Strategy overcrowding is less apparent in non-zero-sum markets, and markets undergoing reflexive buying/selling episodes ("bubbles"). The reflexive buying and price-multiplier effects that accompany bubbles are however only a secondary cause. The primary cause of bubbles has more to do with the markets themselves becoming overcrowded. Unlike strategy overcrowding, this tends to increase average profits in non-zero-sum markets. The prices predicted by fundamental valuation models are sometimes inadequate when trumped by supply/demand factors extrinsic to the models. Fundamental valuation often assumes the form of yield, but yield can be pushed arbitrarily low by market forces of demand for the underlying security or property. Whether it be interest paid on bonds, or earning- and dividend-yields on stocks, or rent yields in real estate, yields can be pushed to seemingly irrational levels by extrinsic factors often relating to demographics, market structure (including globalization), and, commonly, developments in other markets.

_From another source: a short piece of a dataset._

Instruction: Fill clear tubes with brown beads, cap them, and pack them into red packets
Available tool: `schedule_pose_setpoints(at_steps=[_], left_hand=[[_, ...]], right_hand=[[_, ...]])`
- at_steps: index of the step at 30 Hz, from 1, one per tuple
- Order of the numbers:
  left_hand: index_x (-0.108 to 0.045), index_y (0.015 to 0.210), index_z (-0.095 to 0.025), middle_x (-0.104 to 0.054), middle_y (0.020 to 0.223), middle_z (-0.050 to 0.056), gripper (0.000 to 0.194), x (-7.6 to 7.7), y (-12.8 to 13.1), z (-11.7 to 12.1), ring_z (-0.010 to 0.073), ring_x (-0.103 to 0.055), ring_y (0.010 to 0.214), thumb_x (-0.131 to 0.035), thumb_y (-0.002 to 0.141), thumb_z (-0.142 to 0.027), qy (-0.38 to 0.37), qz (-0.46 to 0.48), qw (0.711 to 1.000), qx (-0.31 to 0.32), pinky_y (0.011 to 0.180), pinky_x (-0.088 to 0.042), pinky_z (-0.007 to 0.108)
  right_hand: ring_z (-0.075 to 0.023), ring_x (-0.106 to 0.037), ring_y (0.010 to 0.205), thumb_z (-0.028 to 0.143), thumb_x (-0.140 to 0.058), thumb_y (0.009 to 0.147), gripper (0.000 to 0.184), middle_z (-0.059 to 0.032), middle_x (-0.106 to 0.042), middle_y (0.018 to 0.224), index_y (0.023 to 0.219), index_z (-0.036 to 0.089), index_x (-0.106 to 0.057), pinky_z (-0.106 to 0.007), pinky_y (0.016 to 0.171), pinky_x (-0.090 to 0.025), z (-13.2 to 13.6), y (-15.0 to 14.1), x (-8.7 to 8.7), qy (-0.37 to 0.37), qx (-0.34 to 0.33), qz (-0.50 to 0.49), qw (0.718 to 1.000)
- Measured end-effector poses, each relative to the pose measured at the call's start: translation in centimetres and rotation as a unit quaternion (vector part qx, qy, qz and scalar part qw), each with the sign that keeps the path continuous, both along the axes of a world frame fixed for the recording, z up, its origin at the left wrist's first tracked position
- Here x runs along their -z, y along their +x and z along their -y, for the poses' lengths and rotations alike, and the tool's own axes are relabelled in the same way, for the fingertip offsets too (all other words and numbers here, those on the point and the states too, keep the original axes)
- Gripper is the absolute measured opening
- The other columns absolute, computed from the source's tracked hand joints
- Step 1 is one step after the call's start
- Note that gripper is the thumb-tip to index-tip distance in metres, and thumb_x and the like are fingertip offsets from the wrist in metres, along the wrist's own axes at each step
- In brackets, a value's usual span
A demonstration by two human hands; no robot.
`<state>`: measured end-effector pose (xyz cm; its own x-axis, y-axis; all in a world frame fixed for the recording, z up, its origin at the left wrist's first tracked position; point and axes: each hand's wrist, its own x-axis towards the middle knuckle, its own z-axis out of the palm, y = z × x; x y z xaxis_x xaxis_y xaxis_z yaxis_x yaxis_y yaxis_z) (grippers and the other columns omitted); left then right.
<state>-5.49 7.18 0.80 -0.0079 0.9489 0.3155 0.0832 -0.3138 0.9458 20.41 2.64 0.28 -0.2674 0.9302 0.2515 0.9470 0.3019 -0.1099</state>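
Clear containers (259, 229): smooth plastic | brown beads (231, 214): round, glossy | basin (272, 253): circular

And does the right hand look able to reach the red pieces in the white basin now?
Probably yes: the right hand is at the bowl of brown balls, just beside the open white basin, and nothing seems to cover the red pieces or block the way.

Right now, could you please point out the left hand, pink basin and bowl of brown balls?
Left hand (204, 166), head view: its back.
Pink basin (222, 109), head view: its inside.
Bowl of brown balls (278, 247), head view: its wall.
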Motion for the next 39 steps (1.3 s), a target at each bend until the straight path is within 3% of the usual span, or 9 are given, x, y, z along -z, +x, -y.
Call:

For example, since the equity market is non-zero-sum and skewed sharply to the long side (most people own stocks as opposed to "being short" stocks), option implied-volatilities, which determine the value of options, exhibit their familiar pattern of relatively high put prices, as there is relatively more demand by hedgers (puts allow you to profit from the market going down.) Likewise, in online prediction and sports gambling markets, longshots tend to be overvalued, and favorites undervalued due to the reluctance of sellers and buyers of risk, respectively, at severely unfavorable risk/reward ratios. In both of these cases, structural factors external to the assumed exclusive content of the valuation models (which are interpretations of the markets specifying an implied probability or volatility) cause the models to malfunction and produce incorrect results, in the short run at least.
The housing market is another example where valuations are driven by factors extrinsic to yield-based valuation models, and I would like to stress the demographic aspects of the current trend. The housing market is doubly and perhaps triply driven by demographics. First, there are the oft-cited combined effects of the baby boom and increased life expectancy. Secondly, and this is an Austrian interpretation, the fact that the average age in the US is increasing at about 0.1 year per year currently should put a downward pressure on yields, especially on yields more than several years out. This is intuitive, as older folks tend to want their money more immediately. Lower yields of course help housing prices, but as people begin to retire "later" this effect will be mitigated. Perhaps the outcome of the housing market and other conundrums will be resolved around the same time as the social security debate, when the average retirement age will probably move sharply higher.